Wei Shen Lim, the JCVI's Covid-19 chair, said the committee was "taking a precautionary approach", adding that the margin of benefit of vaccinating healthy children was "considered too small to support universal Covid-19 vaccination".

He added: “As longer-term data on potential adverse reactions accumulates, greater certainty may allow for a reconsideration of the benefits and harms.

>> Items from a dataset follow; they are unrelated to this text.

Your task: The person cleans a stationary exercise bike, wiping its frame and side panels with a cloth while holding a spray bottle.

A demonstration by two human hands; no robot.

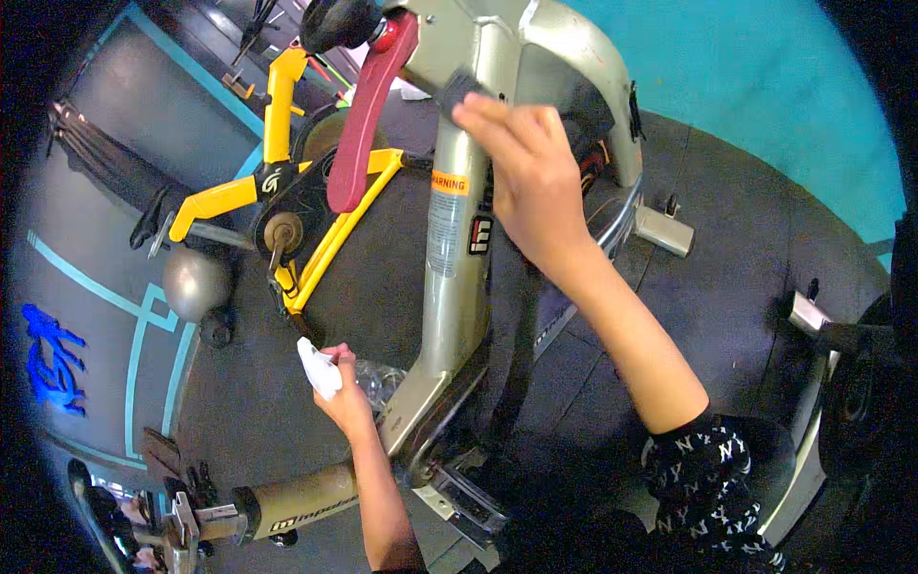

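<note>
My left hand (pixel 348 394) grips a spray bottle with a white trigger head (pixel 320 369). The bottle's clear body (pixel 381 380) shows past my fingers, beside the lower end of a silver metal post. My right hand (pixel 534 168) is higher up, its bunched fingertips holding a dark grey cloth or pad (pixel 459 93) against that post (pixel 459 301), which belongs to an Impulse gym machine. Blur and my fingers hide part of the cloth. Below it, a label (pixel 448 222) with an orange top is stuck on the post.
A dark red padded arm (pixel 369 125) angles down left of the post. Behind it stands a yellow-framed exercise bike (pixel 215 204). A grey exercise ball (pixel 197 283) lies at left. The machine's curved silver frame (pixel 588 43) and a foot (pixel 663 229) are at right.
</note>
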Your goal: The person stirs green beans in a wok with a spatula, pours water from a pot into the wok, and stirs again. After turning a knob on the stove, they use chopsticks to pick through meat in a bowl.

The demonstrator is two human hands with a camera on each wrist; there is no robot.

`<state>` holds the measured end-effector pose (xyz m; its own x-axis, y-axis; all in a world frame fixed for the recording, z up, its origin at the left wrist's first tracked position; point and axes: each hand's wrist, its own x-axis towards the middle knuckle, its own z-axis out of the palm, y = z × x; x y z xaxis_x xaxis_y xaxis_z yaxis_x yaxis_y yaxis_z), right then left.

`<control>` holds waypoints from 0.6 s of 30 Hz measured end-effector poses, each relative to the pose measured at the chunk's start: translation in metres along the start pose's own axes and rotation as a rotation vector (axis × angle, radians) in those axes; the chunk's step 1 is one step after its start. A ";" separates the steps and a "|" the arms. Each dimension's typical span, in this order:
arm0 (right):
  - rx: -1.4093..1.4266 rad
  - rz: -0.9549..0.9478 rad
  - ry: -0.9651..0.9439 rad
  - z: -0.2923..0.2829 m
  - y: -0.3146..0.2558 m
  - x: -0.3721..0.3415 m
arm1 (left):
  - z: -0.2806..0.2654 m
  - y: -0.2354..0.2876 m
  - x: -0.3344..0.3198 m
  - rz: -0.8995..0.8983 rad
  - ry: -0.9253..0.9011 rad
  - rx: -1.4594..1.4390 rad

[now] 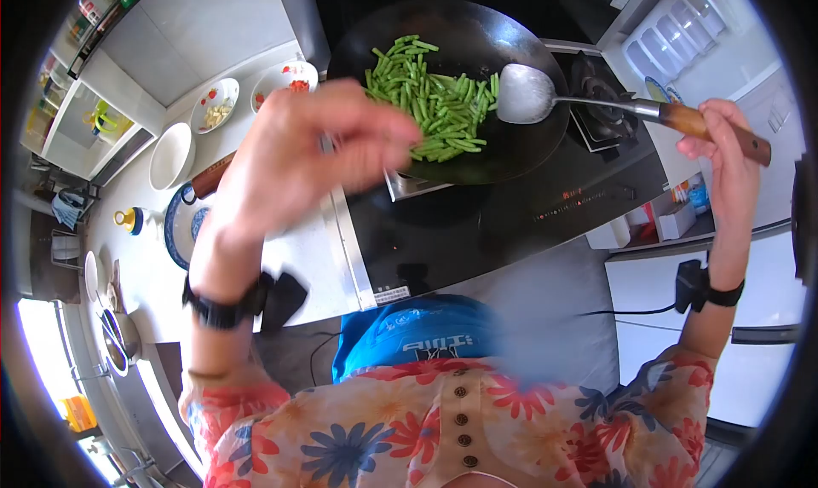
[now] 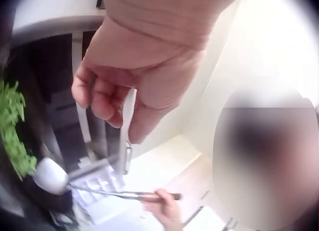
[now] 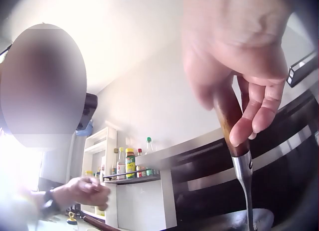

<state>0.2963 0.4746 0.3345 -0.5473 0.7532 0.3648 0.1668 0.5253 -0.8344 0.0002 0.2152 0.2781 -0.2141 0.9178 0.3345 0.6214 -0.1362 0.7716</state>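
The right hand (image 1: 724,147), at the right of the head view, has its fingers curled round the spatula (image 1: 645,109) by its brown handle. The flat end is in the wok (image 1: 515,157), top middle, right beside the green beans (image 1: 439,104). The left hand (image 1: 307,155), left of the middle, has bent fingers; I cannot tell if it holds anything. At the upper left, one bowl (image 1: 285,75) has red bits (image 1: 298,86) in it, another bowl (image 1: 223,89) has pale bits (image 1: 217,115).
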 end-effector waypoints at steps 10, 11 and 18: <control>0.117 0.298 -0.064 0.045 -0.013 0.040 | -0.017 0.047 -0.100 0.347 -0.121 -0.960; 0.207 0.319 -0.123 0.058 -0.004 0.038 | -0.036 0.034 -0.099 0.297 -0.244 -0.883; -0.003 0.070 -0.009 0.066 -0.038 0.038 | -0.095 -0.045 -0.119 -0.182 0.447 0.504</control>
<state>0.2152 0.4570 0.3525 -0.5417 0.7845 0.3018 0.2076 0.4728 -0.8563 -0.0734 0.0767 0.2547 -0.5707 0.6531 0.4978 0.7969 0.2943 0.5275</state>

This data may not be available for several months.”

The committee has stalled on universal vaccination for teenagers over safety concerns over mRNA vaccines, which cause severe heart inflammation in one in every 20,000 young people, according to data from the US Centers for Disease Control and Prevention.

A JCVI member, who asked not to be named, told the Financial Times they worried that the “muddled” decision-making process would damage vaccine confidence for both the Covid-19 jab and other inoculations. “We have done our health-related brief to the best of our ability over long hours and now it’s out of our hands,” they said.

The JVCI said on Friday it had expanded the list of clinically vulnerable 12- to 15-year-olds eligible for a Covid-19 vaccine.

The BioNTech/Pfizer vaccine will now become available to 12- to 15-year-olds suffering from type one diabetes and sickle cell disease. Previously only younger teenagers with severely weakened immune systems and those living with vulnerable relatives were eligible for a jab.